There’s an urban legend about this guy who came up with this Rube Goldberg plan when he decided to commit suicide. He stood atop a sheer cliff and tied a noose around his neck. He tied the other end of the rope to a large rock. He drank some poison and set fire to his clothes. He even tried to shoot himself at the last moment. He jumped and fired the pistol. The bullet missed him completely and cut through the rope above him. Now freed from the threat of hanging, he plunged into the sea. The dunking extinguished the flames and made him vomit the poison. He was dragged out of the water by a kind fisherman and was taken to a hospital, where he died of hypothermia.

I don’t know if there are scientific papers about why people make jokes, but I have my own theory developed over years of having fun at the expense of others. When you tell jokes to other people, they smile, they laugh, they forget what was bothering them and their brains start releasing feel-good chemicals. Having a sense of humour makes it easier to integrate into a community of people because those chemicals act just like drugs for the brain. And everyone that tried drugs before knows how amazing they are, so people who tell jokes are in a way, drug dealers. Who wouldn’t want to befriend their dealer?

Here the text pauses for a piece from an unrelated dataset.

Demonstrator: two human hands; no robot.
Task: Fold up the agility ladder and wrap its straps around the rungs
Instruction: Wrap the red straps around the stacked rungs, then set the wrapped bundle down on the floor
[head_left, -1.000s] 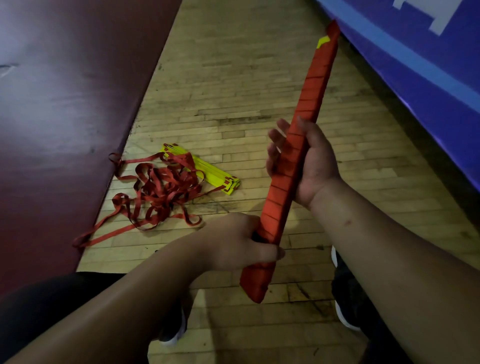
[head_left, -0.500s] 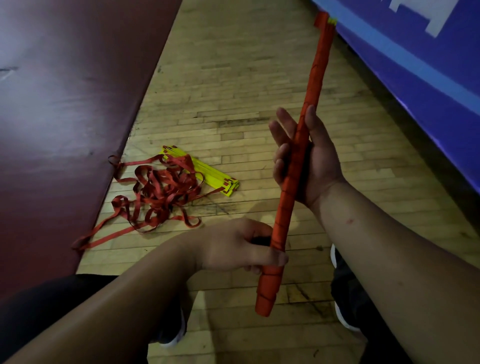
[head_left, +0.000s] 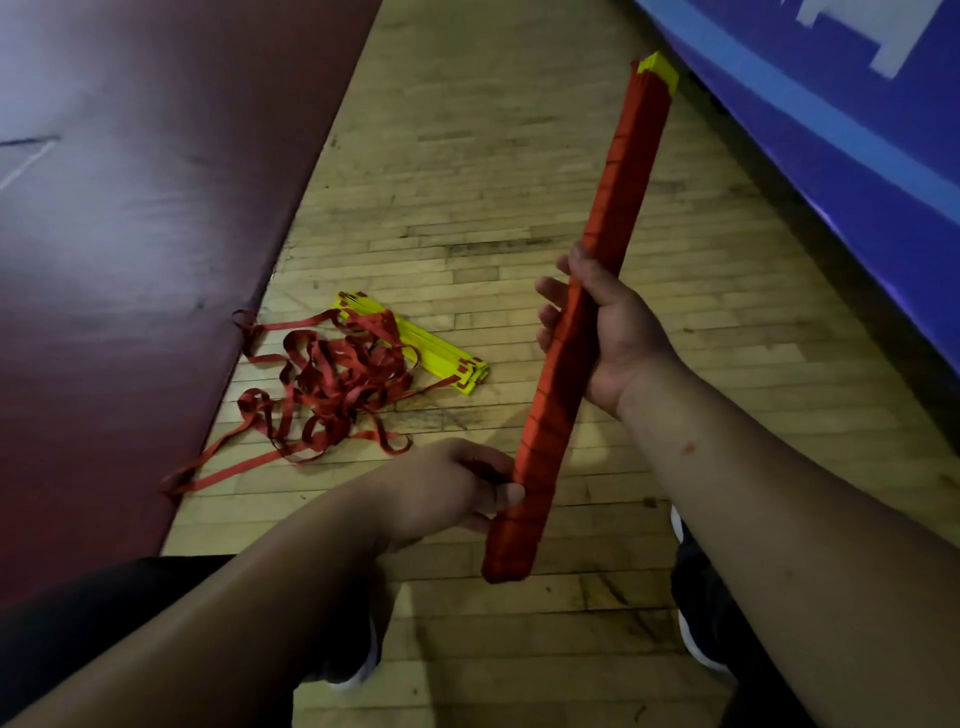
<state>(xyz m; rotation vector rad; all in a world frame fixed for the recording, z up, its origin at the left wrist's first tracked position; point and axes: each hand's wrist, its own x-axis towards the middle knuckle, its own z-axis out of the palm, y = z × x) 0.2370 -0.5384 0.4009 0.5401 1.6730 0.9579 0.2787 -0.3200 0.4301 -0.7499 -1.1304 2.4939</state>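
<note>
A folded agility ladder bundle (head_left: 613, 218), wound tightly in red strap with yellow rung ends showing at its far tip, slants from lower centre up to the right. My right hand (head_left: 618, 338) grips its middle, fingers curled round it. My left hand (head_left: 452, 488) holds the bundle near its lower end, thumb pressed on the strap. A second ladder lies on the floor: stacked yellow rungs (head_left: 431, 353) with a loose tangle of red straps (head_left: 332, 384) beside them.
The wooden floor (head_left: 493, 182) runs between a dark red mat (head_left: 130, 234) on the left and a blue mat (head_left: 857, 156) on the right. My legs and white-soled shoes (head_left: 696, 644) are at the bottom.
The wrapped bundle has been turned about its length between my hands, edge-on half a second ago and now showing a broad face with yellow rung ends at the top. Both hands kept their places.
</note>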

On the other hand, joking is a good coping mechanism. Imagine losing your right hand and instead of crying that you won’t ever be able to play guitar ever again, you say “masturbating will be harder now, but I’ll get the hang of it”. You’ll be able to say “give me a hand with this” and then follow up with “it might be helpful if you give me the other hand as well”.

And to conclude with my three-paragraph-long theory, telling jokes is a good way to shift attention to other things. Remember Robin Williams? One of the most funniest people you’d meet. Yet he died from self-inflicted asphyxiation, after struggling with dementia. I didn’t know about that before he died. Most people didn’t. He was telling jokes so everyone assumed he was happy. And no, he didn’t hold his breath until dead. He hang himself on Aug 11. That jolly guy from A Merry Friggin’ Christmas went away like a Christmas decoration.

In the words of Bugs Bunny, don’t take life too seriously, you’ll never get out of it alive.